__Data segment__
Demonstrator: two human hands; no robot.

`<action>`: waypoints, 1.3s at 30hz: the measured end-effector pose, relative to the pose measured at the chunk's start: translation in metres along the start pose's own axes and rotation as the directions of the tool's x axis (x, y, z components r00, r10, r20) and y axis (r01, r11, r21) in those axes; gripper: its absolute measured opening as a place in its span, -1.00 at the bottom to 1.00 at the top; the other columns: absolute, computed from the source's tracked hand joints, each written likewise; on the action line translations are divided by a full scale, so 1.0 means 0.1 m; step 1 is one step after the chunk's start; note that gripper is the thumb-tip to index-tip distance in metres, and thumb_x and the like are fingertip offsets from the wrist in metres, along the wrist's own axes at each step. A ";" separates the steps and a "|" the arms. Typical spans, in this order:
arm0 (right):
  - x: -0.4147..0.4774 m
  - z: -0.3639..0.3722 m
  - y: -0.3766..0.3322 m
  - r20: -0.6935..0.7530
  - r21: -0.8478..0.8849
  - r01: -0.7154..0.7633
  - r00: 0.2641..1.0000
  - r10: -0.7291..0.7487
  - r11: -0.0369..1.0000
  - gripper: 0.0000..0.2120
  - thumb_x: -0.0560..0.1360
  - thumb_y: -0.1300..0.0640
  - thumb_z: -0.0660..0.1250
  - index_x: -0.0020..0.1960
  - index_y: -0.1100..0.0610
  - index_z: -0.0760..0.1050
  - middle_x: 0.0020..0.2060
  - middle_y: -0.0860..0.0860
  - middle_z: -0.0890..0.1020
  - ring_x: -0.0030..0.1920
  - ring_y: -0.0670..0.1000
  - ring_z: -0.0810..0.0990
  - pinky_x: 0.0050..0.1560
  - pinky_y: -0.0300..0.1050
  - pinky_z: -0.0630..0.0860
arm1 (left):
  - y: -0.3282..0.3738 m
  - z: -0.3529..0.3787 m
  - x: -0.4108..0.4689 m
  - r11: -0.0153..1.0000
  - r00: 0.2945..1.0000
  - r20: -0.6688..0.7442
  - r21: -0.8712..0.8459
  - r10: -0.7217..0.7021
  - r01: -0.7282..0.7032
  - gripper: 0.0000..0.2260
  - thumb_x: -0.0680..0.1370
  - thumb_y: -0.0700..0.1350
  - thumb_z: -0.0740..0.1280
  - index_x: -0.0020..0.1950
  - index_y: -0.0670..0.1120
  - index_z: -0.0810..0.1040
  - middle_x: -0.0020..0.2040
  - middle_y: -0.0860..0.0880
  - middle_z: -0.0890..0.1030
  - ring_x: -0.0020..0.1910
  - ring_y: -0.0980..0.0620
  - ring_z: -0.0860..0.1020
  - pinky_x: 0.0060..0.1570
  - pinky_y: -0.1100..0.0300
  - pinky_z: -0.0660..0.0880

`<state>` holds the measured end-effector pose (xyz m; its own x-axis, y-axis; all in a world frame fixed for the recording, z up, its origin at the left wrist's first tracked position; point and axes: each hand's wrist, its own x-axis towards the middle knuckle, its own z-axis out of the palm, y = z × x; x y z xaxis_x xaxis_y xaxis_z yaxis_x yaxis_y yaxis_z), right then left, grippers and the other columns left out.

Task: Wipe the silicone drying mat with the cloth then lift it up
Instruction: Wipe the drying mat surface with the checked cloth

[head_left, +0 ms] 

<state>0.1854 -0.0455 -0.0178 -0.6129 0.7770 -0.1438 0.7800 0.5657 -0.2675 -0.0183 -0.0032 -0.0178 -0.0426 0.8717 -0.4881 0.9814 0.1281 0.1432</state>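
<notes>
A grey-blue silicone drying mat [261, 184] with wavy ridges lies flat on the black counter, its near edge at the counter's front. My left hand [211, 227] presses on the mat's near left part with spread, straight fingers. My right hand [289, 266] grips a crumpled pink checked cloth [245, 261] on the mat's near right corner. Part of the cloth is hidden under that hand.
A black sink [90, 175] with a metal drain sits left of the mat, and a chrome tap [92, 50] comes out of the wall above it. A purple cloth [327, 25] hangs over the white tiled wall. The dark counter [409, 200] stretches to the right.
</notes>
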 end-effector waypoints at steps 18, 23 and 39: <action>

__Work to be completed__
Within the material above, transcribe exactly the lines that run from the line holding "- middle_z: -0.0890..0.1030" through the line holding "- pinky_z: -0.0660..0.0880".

__Answer for this exercise__
  - middle_z: -0.0890..0.1030
  - ring_x: -0.0020..0.1910
  - ring_y: -0.0980..0.0620
  - ring_z: -0.0860..0.1020
  - pinky_x: 0.0060..0.1570
  - pinky_y: -0.1100..0.0300
  - pinky_z: -0.0660..0.0880

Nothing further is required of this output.